Under a microscope, tissue samples reveal inflammation of the crypts (the tiny glands in the colon wall) in 50% of cases, along with immune cell infiltration in 48%. Crypt abscesses, where immune cells collect inside the glands, appear in 37% of samples. Cell death in the lining is seen in about a quarter of cases. These findings help doctors distinguish immunotherapy-related colitis from other causes of diarrhea, such as infections, which is an important distinction because the treatments are very different.
How Severe It Can Get
Most immunotherapy-related diarrhea is mild to moderate, but it can escalate. Severe colitis, if left untreated, carries a risk of bowel perforation, estimated at 1.0 to 1.5% of all patients treated with checkpoint inhibitors. A perforation is a hole in the colon wall and is a life-threatening emergency requiring surgery. This is why oncology teams take new-onset diarrhea during immunotherapy seriously, even when symptoms seem manageable at first.
How It’s Treated
Treatment depends on severity, graded on a scale from 1 (mild increase in stool frequency) to 4 (life-threatening). For mild cases, your oncologist may simply monitor symptoms and recommend dietary adjustments while continuing immunotherapy.
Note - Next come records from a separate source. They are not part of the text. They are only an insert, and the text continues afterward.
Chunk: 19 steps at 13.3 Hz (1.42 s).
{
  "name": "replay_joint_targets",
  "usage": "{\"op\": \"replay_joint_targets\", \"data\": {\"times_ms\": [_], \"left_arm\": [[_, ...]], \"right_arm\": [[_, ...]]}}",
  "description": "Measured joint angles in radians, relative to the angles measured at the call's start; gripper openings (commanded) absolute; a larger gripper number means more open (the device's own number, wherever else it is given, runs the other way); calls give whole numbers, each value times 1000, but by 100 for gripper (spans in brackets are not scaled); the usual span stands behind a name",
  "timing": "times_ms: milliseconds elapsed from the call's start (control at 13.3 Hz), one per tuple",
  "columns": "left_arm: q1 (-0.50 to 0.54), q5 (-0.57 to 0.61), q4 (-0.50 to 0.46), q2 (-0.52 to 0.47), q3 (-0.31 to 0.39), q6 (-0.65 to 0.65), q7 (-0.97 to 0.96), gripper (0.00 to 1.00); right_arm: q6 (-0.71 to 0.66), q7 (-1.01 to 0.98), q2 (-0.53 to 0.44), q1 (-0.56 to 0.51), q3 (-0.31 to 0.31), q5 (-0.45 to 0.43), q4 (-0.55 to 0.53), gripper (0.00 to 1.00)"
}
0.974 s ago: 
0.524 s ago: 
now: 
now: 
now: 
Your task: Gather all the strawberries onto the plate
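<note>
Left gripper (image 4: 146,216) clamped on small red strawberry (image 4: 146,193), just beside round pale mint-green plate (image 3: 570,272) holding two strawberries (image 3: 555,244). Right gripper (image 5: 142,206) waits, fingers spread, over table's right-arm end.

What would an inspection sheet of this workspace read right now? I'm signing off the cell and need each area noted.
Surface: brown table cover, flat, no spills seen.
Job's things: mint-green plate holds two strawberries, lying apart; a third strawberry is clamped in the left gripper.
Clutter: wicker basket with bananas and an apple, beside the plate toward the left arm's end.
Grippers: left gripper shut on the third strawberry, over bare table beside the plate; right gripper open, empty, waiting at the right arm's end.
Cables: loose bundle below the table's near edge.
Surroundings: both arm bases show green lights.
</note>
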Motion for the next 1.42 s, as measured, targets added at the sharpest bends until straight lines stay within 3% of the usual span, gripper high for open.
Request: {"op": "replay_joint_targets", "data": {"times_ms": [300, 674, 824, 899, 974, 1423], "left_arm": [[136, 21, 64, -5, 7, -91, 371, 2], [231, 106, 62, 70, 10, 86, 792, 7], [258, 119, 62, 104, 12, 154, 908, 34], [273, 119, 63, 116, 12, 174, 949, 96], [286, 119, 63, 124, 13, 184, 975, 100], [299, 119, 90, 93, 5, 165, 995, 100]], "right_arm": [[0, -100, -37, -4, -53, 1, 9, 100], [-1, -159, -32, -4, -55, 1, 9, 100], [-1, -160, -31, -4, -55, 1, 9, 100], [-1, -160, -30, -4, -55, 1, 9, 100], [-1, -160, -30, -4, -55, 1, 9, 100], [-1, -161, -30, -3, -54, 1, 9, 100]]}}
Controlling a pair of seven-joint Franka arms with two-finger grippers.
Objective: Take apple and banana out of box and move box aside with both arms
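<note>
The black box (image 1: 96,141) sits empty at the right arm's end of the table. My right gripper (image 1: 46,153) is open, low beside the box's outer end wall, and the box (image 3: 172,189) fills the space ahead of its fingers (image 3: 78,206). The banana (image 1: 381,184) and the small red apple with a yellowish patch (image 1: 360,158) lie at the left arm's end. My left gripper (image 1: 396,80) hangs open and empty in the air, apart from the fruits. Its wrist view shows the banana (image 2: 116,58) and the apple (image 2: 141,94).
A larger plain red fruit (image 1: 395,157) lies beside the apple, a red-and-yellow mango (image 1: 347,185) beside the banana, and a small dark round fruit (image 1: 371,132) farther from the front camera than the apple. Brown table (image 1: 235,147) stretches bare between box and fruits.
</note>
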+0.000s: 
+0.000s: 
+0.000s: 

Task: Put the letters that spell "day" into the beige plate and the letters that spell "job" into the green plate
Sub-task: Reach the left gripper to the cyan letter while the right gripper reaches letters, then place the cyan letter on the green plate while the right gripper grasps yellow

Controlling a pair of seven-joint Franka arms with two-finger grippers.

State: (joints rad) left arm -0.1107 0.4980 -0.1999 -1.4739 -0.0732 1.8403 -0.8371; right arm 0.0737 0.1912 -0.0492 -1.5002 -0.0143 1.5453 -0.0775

For moderate cases (grade 2), the standard approach is high-dose steroids to suppress the immune attack on your gut. If symptoms don’t improve within 48 to 72 hours, the steroid dose is increased. When steroids alone aren’t enough, which can happen within two to five days, doctors add a biologic medication that targets inflammation more precisely. These biologics are given as infusions at specific intervals over several weeks.
For severe or life-threatening cases (grades 3 and 4), treatment starts with intravenous steroids, and biologic therapy is added quickly if there’s no improvement within a few days or if colonoscopy reveals ulcers. Immunotherapy is typically paused during treatment and may be permanently discontinued depending on the severity. Most patients with moderate colitis recover within weeks once appropriate treatment starts, though steroid tapers are gradual to prevent relapse.
Other Causes to Rule Out
Not every case of diarrhea during immunotherapy is caused by the immune system attacking the colon. Infections, particularly Clostridioides difficile (a bacterial infection common in hospitalized patients), can mimic immune-mediated colitis and require completely different treatment. Oncology teams routinely test stool samples for infections before starting steroids, since suppressing the immune system during an active infection would make things worse. Other possibilities include side effects from concurrent medications, dietary changes, or cancer-related factors, all of which need to be considered before attributing diarrhea to the immunotherapy itself.